The cases involved three young people in Weymouth, Dorset. Two pupils at Budmouth Academy were confirmed first and are linked through a shared social network, with laboratory testing showing they had the same MenB strain. A third young person at Wey Valley Academy in Broadwey was later confirmed with the same strain. Dorset Healthcare NHS Foundation Trust said there is still no confirmed epidemiological link between the Budmouth Academy cases and the Wey Valley Academy case, which may mean this strain is circulating more widely among young people in Weymouth.

The response is being coordinated by the UK Health Security Agency with Dorset Council, the NHS and local partners. It includes antibiotics and a targeted MenB vaccination offer across parts of Dorset, with the vaccine being made available to young people in the Weymouth area rather than only to those directly connected to the three cases. All three young people have been treated and are recovering well.

Officials say the Dorset cases are not linked to the recent outbreak in Kent and are not showing the same speed of transmission or severity of illness. That distinction matters. A cluster of three cases can be enough to trigger a public-health response when the cases involve the same strain, affect linked school communities and suggest possible spread beyond one household or one classroom.

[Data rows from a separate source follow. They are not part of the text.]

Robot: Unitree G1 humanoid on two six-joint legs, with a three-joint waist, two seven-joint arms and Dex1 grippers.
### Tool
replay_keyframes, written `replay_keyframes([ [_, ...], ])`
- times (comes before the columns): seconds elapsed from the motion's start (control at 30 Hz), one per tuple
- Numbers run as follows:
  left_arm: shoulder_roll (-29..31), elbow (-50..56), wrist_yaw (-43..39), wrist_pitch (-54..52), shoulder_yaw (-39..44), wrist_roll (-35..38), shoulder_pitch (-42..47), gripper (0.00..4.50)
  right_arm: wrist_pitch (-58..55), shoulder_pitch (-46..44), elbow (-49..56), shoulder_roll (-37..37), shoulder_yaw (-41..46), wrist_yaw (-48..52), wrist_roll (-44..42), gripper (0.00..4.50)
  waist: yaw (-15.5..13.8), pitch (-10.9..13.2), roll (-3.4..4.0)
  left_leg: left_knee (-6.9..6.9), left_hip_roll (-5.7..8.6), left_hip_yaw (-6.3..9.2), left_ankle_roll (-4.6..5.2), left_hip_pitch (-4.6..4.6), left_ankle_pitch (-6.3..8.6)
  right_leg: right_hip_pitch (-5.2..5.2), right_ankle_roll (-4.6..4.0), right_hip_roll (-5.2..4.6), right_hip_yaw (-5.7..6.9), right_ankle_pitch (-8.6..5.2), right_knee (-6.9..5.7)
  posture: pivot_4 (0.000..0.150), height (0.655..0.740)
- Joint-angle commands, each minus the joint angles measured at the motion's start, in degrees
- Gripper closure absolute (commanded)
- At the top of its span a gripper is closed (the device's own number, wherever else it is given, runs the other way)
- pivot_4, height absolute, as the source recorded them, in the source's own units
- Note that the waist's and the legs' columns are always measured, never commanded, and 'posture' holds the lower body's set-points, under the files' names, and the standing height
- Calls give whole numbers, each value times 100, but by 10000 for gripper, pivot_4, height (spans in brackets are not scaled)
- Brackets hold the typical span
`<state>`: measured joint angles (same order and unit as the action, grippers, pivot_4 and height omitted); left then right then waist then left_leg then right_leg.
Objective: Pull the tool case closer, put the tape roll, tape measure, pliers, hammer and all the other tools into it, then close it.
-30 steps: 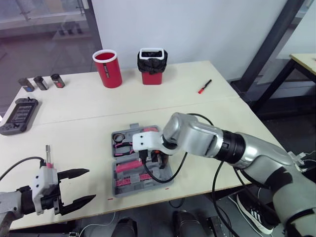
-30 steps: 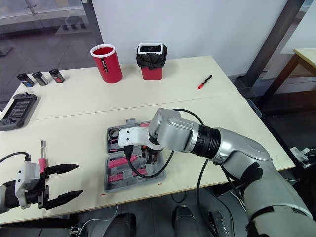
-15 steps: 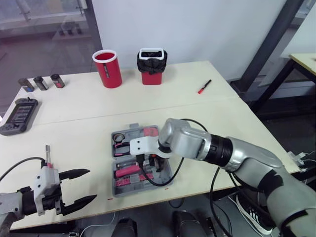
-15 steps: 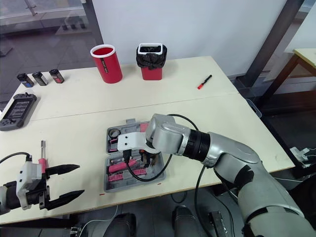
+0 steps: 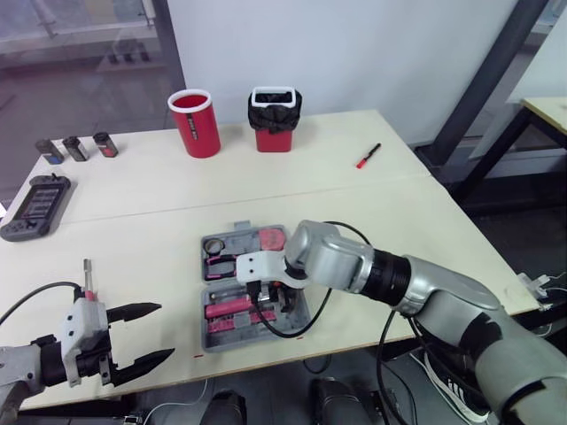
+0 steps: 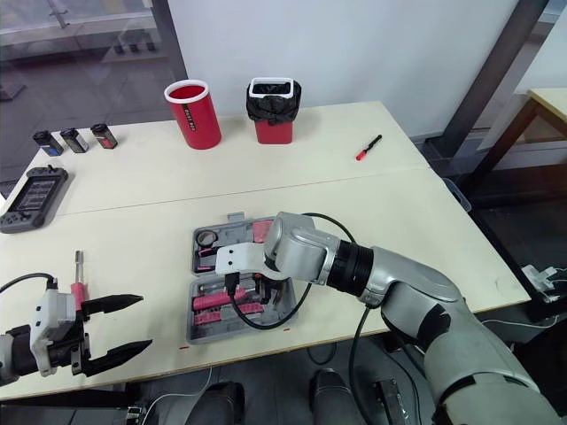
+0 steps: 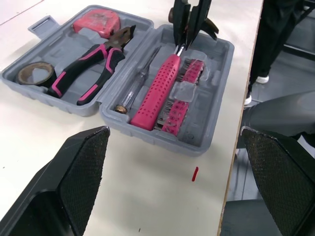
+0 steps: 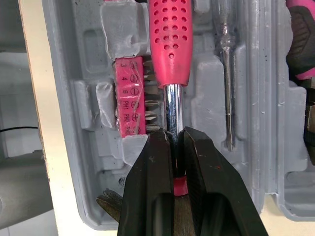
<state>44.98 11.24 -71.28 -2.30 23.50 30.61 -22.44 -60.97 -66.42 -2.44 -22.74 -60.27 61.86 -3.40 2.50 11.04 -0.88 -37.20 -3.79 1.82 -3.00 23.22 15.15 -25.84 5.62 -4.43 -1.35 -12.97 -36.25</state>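
While right gripper [image 8: 170, 135] clamps hammer [image 8: 169, 39] by steel shaft, I see hammer lying in near half of open tool case [image 7: 216, 98], handle toward 9 o'clock. Tape roll [image 7: 35, 73], pliers [image 7: 86, 66], tape measure [image 7: 96, 22] in far half. Left gripper [image 5: 164, 332] at case's 8 o'clock, well apart, jaws wide.

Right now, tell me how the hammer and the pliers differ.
The hammer has an all-pink dotted grip; the pliers have pink-and-black handles. The right claw is shut on the hammer's shaft; nothing touches the pliers. The hammer lies in the half of the case nearer the robot, the pliers in the farther half. Both lie in the open gray case.
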Motion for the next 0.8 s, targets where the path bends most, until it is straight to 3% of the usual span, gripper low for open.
replay_keyframes([
  [0.03, 31, 80, -15, 23, 73, 8, -29, 0, -80, -178, 156, -87, 184, 69, 128, 44739, 7, 0, 0, -1, 0, 0, 0, 0, 0, 1, 0, 0, 0, 0, 0, 1500, 7387],
  [0.8, -9, 76, 1, 115, 43, -57, -87, 0, 43, -187, -212, 367, 229, 87, 416, 44739, 42, 0, 0, 0, 0, 1, 0, -4, 0, 0, -1, 1, 0, 1, -3, 1500, 7387],
])
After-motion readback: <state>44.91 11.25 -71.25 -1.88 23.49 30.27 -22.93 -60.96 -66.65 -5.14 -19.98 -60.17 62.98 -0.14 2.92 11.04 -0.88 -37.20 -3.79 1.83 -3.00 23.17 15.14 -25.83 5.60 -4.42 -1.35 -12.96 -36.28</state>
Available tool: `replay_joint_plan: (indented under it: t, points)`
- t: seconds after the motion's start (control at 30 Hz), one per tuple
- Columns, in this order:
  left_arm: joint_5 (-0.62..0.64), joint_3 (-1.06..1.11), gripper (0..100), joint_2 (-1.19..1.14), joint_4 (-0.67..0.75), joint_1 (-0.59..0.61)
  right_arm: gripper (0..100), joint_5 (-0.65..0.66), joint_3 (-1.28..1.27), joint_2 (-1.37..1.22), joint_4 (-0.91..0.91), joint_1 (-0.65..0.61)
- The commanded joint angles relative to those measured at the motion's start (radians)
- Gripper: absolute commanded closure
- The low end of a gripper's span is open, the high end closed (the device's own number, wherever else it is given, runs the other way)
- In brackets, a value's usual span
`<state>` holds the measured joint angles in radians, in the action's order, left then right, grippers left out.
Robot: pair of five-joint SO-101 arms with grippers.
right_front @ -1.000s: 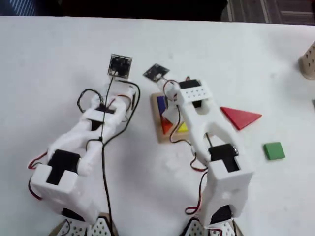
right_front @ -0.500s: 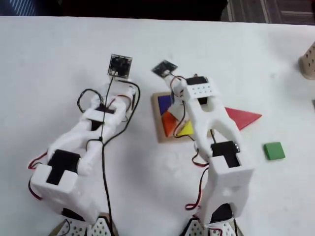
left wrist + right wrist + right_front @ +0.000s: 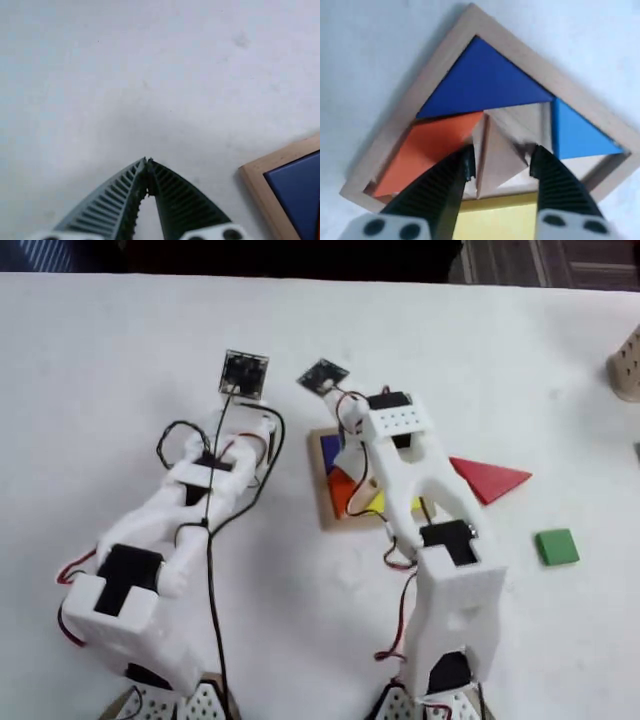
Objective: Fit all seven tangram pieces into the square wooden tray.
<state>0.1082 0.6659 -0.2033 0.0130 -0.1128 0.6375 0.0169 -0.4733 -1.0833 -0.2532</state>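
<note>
The tray lies directly under my right end effector. It is spread open, with its fingers straddling a pale triangle in the tray's middle. I cannot tell whether they touch it. Around that triangle sit a dark blue triangle, a light blue triangle, an orange piece and a yellow piece. My left end effector is clenched on nothing, over bare tabletop near a tray corner. The high view adds a red triangle and a green square. Both lie on the tabletop outside the tray, to the right of my right arm.
</note>
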Motion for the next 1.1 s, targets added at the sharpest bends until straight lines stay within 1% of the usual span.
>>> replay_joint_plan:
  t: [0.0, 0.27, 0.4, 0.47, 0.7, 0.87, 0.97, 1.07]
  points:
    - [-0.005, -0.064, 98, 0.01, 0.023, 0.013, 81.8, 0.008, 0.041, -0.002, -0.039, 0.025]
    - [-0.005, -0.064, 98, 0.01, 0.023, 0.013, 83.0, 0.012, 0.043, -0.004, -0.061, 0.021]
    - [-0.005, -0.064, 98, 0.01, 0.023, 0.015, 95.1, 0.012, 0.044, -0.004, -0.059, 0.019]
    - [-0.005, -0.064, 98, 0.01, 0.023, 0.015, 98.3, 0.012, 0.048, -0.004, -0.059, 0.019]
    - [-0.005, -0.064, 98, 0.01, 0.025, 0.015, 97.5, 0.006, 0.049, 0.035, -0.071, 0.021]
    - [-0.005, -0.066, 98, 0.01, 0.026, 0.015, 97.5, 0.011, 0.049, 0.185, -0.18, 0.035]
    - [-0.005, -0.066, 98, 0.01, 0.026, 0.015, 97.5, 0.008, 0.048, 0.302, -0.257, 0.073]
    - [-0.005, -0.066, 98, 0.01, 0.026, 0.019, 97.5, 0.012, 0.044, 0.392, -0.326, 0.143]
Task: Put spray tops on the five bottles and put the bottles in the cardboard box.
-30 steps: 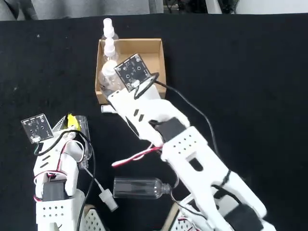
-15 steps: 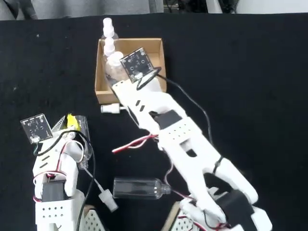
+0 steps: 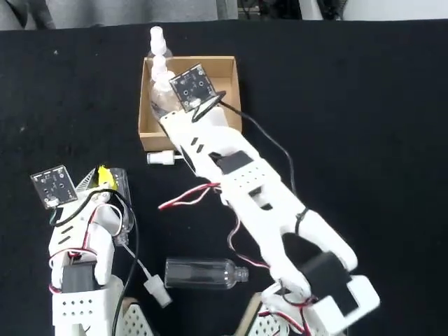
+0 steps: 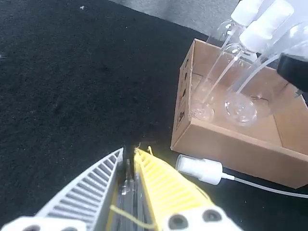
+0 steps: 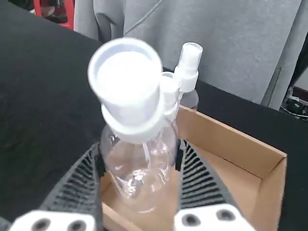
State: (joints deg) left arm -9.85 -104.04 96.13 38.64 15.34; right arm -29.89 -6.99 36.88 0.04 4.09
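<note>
The cardboard box (image 3: 224, 70) stands at the back of the black table. My right gripper (image 5: 139, 166) is shut on a clear bottle (image 5: 137, 159) with a white spray top (image 5: 127, 77), held upright with its base low in the box's near-left corner (image 3: 162, 98). Two more topped bottles (image 5: 185, 65) (image 3: 158, 40) stand behind it along the left wall. A bare bottle (image 3: 203, 273) lies on its side near the arm bases. One loose spray top (image 3: 164, 157) (image 4: 199, 168) lies just in front of the box, another (image 3: 155, 288) by the left arm. My left gripper (image 4: 129, 153) (image 3: 112, 180) rests shut, well short of the box.
The right arm (image 3: 252, 196) stretches diagonally across the middle of the table to the box. The box's right half (image 5: 231, 159) is bare cardboard. Black cloth lies open to the left and right of the box. A grey garment hangs beyond the table's far edge.
My right arm has stretched farther toward the back, carrying the topped bottle over the front wall and deeper into the box. The left arm has not moved.
</note>
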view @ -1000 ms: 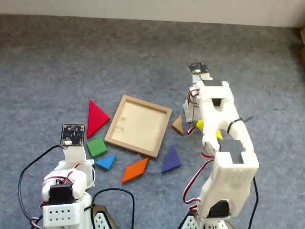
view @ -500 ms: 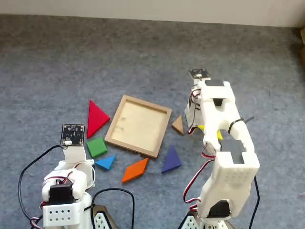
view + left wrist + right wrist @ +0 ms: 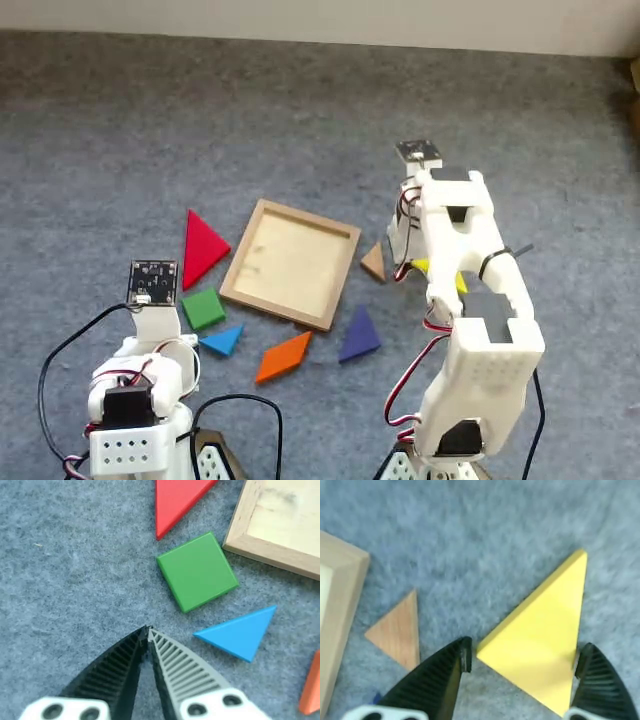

Meningococcal disease remains uncommon, with around 300 to 400 cases diagnosed in England each year, but it can be devastating when it takes hold. The MenB vaccine, Bexsero, was added to England’s routine childhood immunisation programme on 1 September 2015 and has been associated with a 75% reduction in MenB disease in vaccinated groups. It is routinely offered in infancy at 8 weeks, 12 weeks and 1 year, but older children and teenagers are not usually offered it unless a local outbreak demands a broader response. In Weymouth, health teams are using that tool now to try to stop the strain from spreading further.